• TASK REQUIREMENTS: Identify all lines below that hold "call" and collect them.

[[ INPUT DATA open ]]

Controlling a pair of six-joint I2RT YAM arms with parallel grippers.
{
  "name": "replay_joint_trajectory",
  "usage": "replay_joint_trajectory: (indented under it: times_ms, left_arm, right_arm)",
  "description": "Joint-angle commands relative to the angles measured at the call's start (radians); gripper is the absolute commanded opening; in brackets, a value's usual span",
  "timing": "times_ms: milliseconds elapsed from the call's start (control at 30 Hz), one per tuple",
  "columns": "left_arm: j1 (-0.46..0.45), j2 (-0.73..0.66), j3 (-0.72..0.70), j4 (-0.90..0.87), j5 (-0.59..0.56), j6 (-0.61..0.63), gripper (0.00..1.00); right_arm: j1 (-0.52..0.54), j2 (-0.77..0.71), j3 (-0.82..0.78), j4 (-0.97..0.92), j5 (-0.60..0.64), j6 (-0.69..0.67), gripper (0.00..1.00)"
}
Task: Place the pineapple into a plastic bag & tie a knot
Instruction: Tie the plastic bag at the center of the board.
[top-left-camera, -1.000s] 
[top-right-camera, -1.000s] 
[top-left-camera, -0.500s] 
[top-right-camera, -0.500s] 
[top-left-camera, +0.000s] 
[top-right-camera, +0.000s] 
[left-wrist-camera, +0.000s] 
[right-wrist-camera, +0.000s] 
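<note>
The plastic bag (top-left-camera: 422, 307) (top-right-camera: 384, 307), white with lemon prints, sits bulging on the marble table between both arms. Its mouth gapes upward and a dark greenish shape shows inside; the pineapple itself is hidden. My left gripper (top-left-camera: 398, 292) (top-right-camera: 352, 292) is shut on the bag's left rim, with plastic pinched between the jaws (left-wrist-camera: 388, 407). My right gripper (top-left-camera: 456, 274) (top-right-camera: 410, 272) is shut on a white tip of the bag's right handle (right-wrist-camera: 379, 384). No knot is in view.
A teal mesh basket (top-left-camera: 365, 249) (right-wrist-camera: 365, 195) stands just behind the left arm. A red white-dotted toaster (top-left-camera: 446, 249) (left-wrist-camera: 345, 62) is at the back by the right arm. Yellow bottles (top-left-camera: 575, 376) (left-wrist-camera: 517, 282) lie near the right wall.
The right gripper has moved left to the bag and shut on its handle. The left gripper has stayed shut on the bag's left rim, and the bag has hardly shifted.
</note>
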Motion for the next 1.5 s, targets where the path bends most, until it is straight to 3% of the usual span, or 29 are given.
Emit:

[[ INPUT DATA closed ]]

• ANSWER SECTION:
  "description": "Joint-angle commands relative to the angles measured at the call's start (radians); gripper is the absolute commanded opening; in brackets, a value's usual span",
  "timing": "times_ms: milliseconds elapsed from the call's start (control at 30 Hz), one per tuple",

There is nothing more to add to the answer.